Ahmet Türk was elected the Mayor of Mardin Metropolitan Municipality in 2014 by a large
margin. Following the failed coup of 15 July 2016, he was removed from the Office by an
Emergency Government Decree. His Office remained usurped by an Interior Ministry appointed
trustee until the local elections of 31 March 2019, which he re-won by a landslide 56,4%. On
August 2019, Mr. Türk was removed from the Office once again, and replaced by the centrally
appointed Governor of Mardin –a gesture that we deem to be deliberately reminiscent of colonial
governorship practices. Today as ever before, Mr. Türk stands as the inspirational grey-hair of our
struggle for democracy, peace, and justice in Turkey.
Bedia Özgökçe, Co-Mayor of Van Metropolitan Municipality
Ms Bedia Özgökçe was born in Van province in 1975. Following her graduation from law school,
Ms Özgökçe took a leading role in the foundation of the Human Rights Association Van Branch.
For over a decade as of mid-1990, she focused in her practice as a human rights lawyer on issues
related to the rights of refugees, torture prevention, and identity-based discrimination.
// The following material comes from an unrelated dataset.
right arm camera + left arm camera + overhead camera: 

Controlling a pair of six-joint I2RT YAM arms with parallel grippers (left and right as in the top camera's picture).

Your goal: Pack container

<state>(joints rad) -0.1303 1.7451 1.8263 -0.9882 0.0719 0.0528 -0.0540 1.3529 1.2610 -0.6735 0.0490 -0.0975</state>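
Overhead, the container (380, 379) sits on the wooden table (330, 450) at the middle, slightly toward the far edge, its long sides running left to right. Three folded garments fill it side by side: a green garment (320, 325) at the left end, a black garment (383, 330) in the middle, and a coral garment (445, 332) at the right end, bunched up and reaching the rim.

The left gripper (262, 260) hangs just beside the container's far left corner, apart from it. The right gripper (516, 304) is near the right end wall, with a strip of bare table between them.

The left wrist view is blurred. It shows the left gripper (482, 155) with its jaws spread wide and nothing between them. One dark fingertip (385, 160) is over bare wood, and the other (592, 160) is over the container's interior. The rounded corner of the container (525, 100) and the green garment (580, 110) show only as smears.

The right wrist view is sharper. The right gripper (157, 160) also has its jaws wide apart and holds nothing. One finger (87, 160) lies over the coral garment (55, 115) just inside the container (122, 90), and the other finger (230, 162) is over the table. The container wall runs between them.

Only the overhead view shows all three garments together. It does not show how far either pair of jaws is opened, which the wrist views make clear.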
In the
general elections of November 2016 and June 2018, Mr Özgökçe was elected as an MP for Van
from the ranks Peoples’ Democratic Party (HDP). In the run-up to 31 March 2016 local elections,
Ms. Özgökçe resigned from her Parliamentary mandate to run for co-mayorship of Van
Metropolitan Municipality. She won over 53% of the votes and became first female mayor of Van

Adnan Selçuk Mızraklı, Co-Mayor of Diyarbakır Metropolitan Municipality
Mr Adnan Selçuk Mızraklı was born in the province of Şanlıurfa and has been carrying out his
professional and human rights practice in Diyarbakır as a medical doctor since 1992. Since the
1990s, Mr Mızraklı served at the executive board of the Diyarbakır Medical Chamber at different
capacities, including branch chairmanship over 2008 and 2010. He is a founding member of the
Diyarbakır-based Association for Struggle Against Poverty, SARMASIK, and a member of the
Human Rights Association Diyarbakir Branch. In the general elections of June 2018, Mr Mızraklı
was elected as an HDP MP for Diyarbakır. In the run-up to 31 March 2016 local elections, Mr
Mızraklı resigned from his Parliamentary mandate to run for co-mayorship of Diyarbakır
Metropolitan Municipality. He assumed the Office by a landslide 62.93%.